CBP Attempts to Mitigate Privacy Risks Created by New Customs App

Cris Tina/Shutterstock.com

CBP One will become the primary public-facing portal for a number of customs programs and services. But any new data collection effort brings privacy risks.

The Customs and Border Protection agency launched a new app, CBP One, late last year, to streamline public access to various customs services. But the new app creates a number of privacy concerns—as does any government data collection effort.

Per congressional mandate for any new federal data collection, CBP issued a privacy impact assessment detailing these issues and the agency’s response and mitigation efforts.

“CBP One will eventually replace and upgrade existing CBP public-facing mobile applications to improve user interaction and services,” and create a single portal for a variety of travelers, the PIA states.

The app targets several demographics, including travelers; brokers, carriers and forwarders; and international organizations working on behalf of people enrolled in the Migrant Protection Protocols program. All of these users have sensitive information to upload through the app, including scheduling cargo inspections, submitting passenger manifests, and recording biometric and biographic information for the MPP.

CBP plans to add functionality for aircraft operators, bus operators, seaplane pilots, commercial truck drivers and vessel operators in the near future and will publish addendums to the privacy impact assessment for each.

The assessment also notes the CBP ROAM app—which “permits small pleasure boat operators along the Northern Border to report their arrival into United States”—will be removed from app stores this spring as its functionality gets wrapped into the CBP One app.

“Individuals using CBP One to report their travel into and out of the United States have to provide more information than users scheduling agriculture inspection appointments,” the PIA states.

Users will have to submit personal information through the app, though the app itself won’t store any of that information.

“Regardless of the function, CBP One does not store any information locally on the device,” according to the impact assessment. “CBP pushes all information collected through CBP One to back-end systems associated with the functions the user is using.”

The assessment gives the example of inspections for agricultural imports.
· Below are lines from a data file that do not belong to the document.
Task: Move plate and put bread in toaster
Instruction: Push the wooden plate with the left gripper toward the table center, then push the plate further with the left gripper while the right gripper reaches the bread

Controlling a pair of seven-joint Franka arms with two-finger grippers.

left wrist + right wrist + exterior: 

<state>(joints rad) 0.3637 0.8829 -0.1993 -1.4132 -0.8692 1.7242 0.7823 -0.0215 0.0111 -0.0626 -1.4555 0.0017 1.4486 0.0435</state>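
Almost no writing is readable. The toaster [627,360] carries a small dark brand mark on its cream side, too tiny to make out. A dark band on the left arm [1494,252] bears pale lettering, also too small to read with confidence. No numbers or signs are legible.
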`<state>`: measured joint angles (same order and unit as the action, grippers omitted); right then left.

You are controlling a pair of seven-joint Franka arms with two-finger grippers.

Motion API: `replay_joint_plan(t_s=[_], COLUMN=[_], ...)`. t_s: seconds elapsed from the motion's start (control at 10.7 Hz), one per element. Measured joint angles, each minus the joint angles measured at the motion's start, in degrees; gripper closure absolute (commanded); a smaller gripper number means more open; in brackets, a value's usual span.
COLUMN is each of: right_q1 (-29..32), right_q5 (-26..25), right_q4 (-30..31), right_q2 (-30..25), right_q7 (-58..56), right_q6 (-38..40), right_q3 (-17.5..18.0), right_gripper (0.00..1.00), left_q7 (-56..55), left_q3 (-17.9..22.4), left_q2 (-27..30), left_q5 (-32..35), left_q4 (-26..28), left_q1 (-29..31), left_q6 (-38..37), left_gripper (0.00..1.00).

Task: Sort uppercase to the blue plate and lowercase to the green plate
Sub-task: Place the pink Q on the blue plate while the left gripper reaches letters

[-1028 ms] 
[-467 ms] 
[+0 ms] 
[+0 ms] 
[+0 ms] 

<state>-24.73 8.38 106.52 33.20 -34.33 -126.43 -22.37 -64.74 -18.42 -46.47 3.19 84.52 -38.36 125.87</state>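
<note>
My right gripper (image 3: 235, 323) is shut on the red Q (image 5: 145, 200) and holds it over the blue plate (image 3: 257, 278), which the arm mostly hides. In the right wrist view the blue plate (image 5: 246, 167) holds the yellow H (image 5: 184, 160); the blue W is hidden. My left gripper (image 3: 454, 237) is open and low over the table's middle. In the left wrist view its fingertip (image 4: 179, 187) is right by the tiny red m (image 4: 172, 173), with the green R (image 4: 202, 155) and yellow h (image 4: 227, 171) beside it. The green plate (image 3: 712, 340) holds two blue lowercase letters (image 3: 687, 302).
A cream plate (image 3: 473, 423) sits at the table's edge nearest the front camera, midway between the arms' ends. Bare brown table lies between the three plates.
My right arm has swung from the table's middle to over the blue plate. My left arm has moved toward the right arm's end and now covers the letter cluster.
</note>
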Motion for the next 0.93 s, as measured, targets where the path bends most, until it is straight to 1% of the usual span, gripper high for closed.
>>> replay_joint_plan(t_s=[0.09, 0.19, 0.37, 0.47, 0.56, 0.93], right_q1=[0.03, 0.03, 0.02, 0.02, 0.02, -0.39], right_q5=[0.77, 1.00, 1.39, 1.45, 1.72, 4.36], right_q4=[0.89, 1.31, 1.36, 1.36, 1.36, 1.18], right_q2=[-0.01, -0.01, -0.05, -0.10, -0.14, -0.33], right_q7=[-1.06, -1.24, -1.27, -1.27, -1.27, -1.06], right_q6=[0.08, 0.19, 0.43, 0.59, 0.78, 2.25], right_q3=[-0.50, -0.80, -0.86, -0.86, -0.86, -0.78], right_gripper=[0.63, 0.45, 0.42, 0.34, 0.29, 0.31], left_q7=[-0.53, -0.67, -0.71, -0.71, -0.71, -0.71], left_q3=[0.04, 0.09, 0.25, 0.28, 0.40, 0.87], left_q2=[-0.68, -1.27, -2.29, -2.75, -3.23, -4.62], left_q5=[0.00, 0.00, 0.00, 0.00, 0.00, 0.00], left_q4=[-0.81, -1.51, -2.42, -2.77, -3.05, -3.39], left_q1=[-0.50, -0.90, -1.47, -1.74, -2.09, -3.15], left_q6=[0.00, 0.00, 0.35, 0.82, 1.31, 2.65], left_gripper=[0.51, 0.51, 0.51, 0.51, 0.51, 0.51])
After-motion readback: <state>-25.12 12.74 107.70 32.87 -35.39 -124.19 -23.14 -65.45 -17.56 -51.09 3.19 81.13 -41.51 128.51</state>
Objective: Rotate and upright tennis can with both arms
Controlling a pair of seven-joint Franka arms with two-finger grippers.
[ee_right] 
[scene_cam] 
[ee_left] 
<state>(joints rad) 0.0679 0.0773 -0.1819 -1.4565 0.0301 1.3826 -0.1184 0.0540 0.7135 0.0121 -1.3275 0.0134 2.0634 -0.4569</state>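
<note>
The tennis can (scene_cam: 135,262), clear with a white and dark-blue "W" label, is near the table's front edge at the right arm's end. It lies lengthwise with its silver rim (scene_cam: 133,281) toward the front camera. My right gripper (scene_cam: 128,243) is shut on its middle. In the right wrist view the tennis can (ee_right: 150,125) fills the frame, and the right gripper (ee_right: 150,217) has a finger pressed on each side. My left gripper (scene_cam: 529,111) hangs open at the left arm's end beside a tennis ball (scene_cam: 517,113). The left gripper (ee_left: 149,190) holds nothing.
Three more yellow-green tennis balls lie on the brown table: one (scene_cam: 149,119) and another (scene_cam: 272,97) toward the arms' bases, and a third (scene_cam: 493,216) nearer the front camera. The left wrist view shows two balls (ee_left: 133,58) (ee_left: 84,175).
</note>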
The CBP One app collects the information, but only acts as a pass-through to the Amazon Web Services cloud environment that traditionally hosts and stores this information.

“Additionally, CBP has analyzed the application to ensure that information is sent only to CBP and the application can only access the information necessary to complete the functions,” the assessment states.

But by its nature as a data collection tool, the CBP One app creates some privacy issues, which the agency attempts to address in the privacy impact assessment.

For instance, the assessment notes some of the app’s functions collect geolocation data that could then be used by CBP to surveil or otherwise track users.

CBP officials claim the risk is “fully mitigated,” as geolocation data is collected only at the point and time of submission and the user’s device can’t be tracked afterward.

“At the time the user submits his or her exit or entry, the device’s GPS is pinged by CBP One and the latitude and longitude coordinates are sent to CBP,” the PIA states. “The GPS ping is only collected at the exact time the user pushes the submit button and is used to confirm the traveler’s device is in some cases inside a certain CBP-defined radius or outside the United States.”

The assessment states the location data is only used to confirm travelers are within certain geographic requirements—“e.g., to determine that the individual is in the 1-mile radius pertinent reporting requirement for the report of arrival of pleasure boats through CBP ROAM or outside of the United States for exit”—and “is not visible to CBP officers or agents.”

Similarly, new users must provide some personal information—namely their email address and phone number—to create an account through Login.gov, a General Services Administration-run tool that offers single sign-on for federal programs. While users must have a Login.gov account to access CBP One, the GSA program maintains those credentials and does not share that information with CBP.

Other potential risks to personally identifiable information include upload of inaccurate information, either by the traveler or someone submitting information about that person—whether on their behalf or maliciously.

CBP considers this risk “fully mitigated,” despite it being technically possible.

“It is unlikely that a user will submit inaccurate information … about another person. Primarily, because there is no benefit in submitting inaccurate information through CBP One,” the PIA states.

That said, the agency is taking additional steps, including verifying biographic information and, when needed, the identity of the user.